Долго еще кружила по хазарским землям дружина Святослава, идя по стопам вражеского войска, бежавшего с поля битвы под Итилем. Настигая его то у Саркела, то у Варачан, русы громили его в новых сражениях, не давая разрастись за счет свежих пополнений. Кончилось тем, что Шад бросил остатки своей конницы и бежал с малой свитой куда-то к горцам.
Города хазарские недолго противостояли русским воинам, ибо не было единства среди их защитников: каждый надеялся на своего бога, каждый боялся, что восстанут тысячи рабов из славянских земель, для которых и последователи Моисея, и мусульмане, и христиане равно были угнетателями.

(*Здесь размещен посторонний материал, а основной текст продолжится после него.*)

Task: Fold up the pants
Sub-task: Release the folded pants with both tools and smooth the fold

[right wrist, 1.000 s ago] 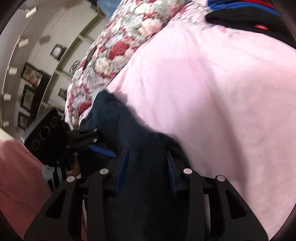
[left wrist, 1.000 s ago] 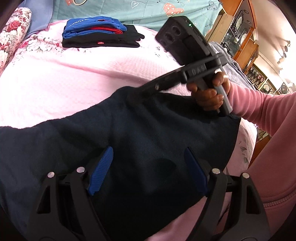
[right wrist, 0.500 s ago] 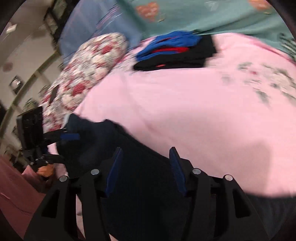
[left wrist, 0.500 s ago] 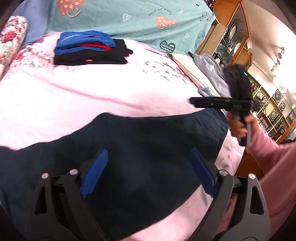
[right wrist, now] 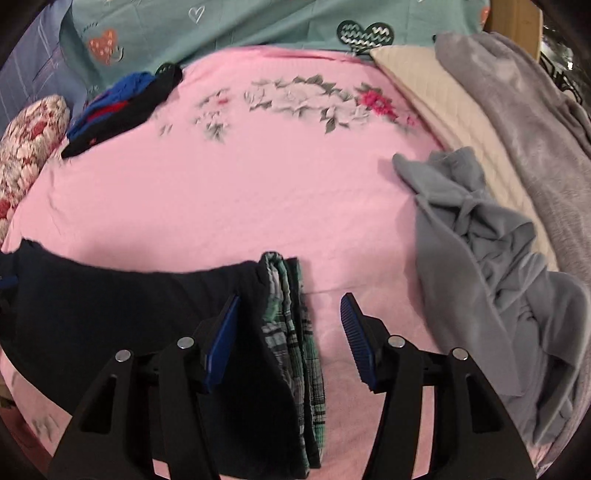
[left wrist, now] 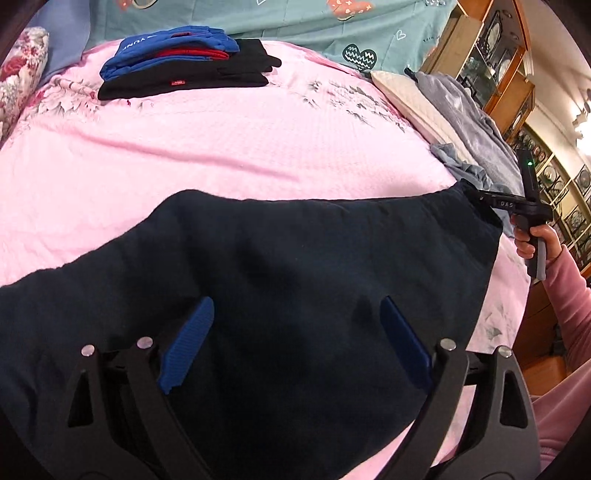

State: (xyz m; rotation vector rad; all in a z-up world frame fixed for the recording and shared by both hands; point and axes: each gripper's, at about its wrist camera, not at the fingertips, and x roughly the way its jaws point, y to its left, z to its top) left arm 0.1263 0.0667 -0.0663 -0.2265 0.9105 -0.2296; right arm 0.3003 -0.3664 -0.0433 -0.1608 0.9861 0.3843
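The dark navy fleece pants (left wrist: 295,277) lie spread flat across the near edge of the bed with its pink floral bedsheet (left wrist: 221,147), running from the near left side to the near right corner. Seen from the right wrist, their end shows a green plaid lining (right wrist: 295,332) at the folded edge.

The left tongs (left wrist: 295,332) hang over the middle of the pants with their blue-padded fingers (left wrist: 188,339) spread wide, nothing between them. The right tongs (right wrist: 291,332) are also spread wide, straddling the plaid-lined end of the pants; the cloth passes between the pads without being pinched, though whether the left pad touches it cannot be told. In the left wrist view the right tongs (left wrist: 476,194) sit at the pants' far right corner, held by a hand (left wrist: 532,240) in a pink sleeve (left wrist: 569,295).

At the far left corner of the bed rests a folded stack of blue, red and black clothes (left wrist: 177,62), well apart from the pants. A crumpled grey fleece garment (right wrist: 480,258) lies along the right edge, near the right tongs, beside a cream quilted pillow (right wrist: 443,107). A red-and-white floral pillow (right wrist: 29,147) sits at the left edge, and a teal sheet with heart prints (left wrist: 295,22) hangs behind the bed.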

После того, как дружина Святослава оставляла за собой еще одну порушенную хазарскую крепость, по степи на многие версты растягивались обозы вчерашних невольников, отпущенных в родные края. Немало освобожденных рабов – те, у кого никого из родных не осталось в живых после хазарского погрома, – прибились к войску и выполняли роль прислуги: чистили и кормили лошадей, ставили шатры, стирали. Много среди них оказалось мастеровых – кузнецы, шорники, плотники. Они подковывали лошадей, чинили седла, упряжь, повозки. Те, кто служил прежде в поварах, готовили теперь пропитание для дружины и обоза. Все эти люди неустанно подогревали у воинов ненависть к хазарам – каждый вечер, собираясь вокруг костров, усталые дружинники слушали бесконечные рассказы об издевательствах и унижениях, которым подвергались соплеменники в Итиле и степных становищах кочевников. Их считали наравне с рабочим скотом, даже хуже, ибо скот все-таки берегли, а рабов за малейшую провинность нещадно секли плетьми, прижигали каленым железом. Освящалось это презрение к невольникам и жрецами трех разных вер, уживавшихся в каганате – все они именовали славянских богов болванами, а тех, кто поклонялся им, звали язычниками. От этих ежевечерних разговоров яростно наливались глаза воинов, глухие проклятия раздавались в черной бездонной ночи. И когда врывались покрытые пылью, потом и кровью витязи в очередной хазарский город, первые пожарища занимались в синагогах, мечетях и христианских храмах. Рушились вызолоченные деревянные колонны, подсеченные секирами, расползались драгоценные занавеси алтарей, ежились в огне священные свитки Пятикнижия Моисеева. Гремели среди обугленных стен гимны в честь громовержца Перуна, бога счастливой войны, бога кровавых пиров и веселых пожарищ.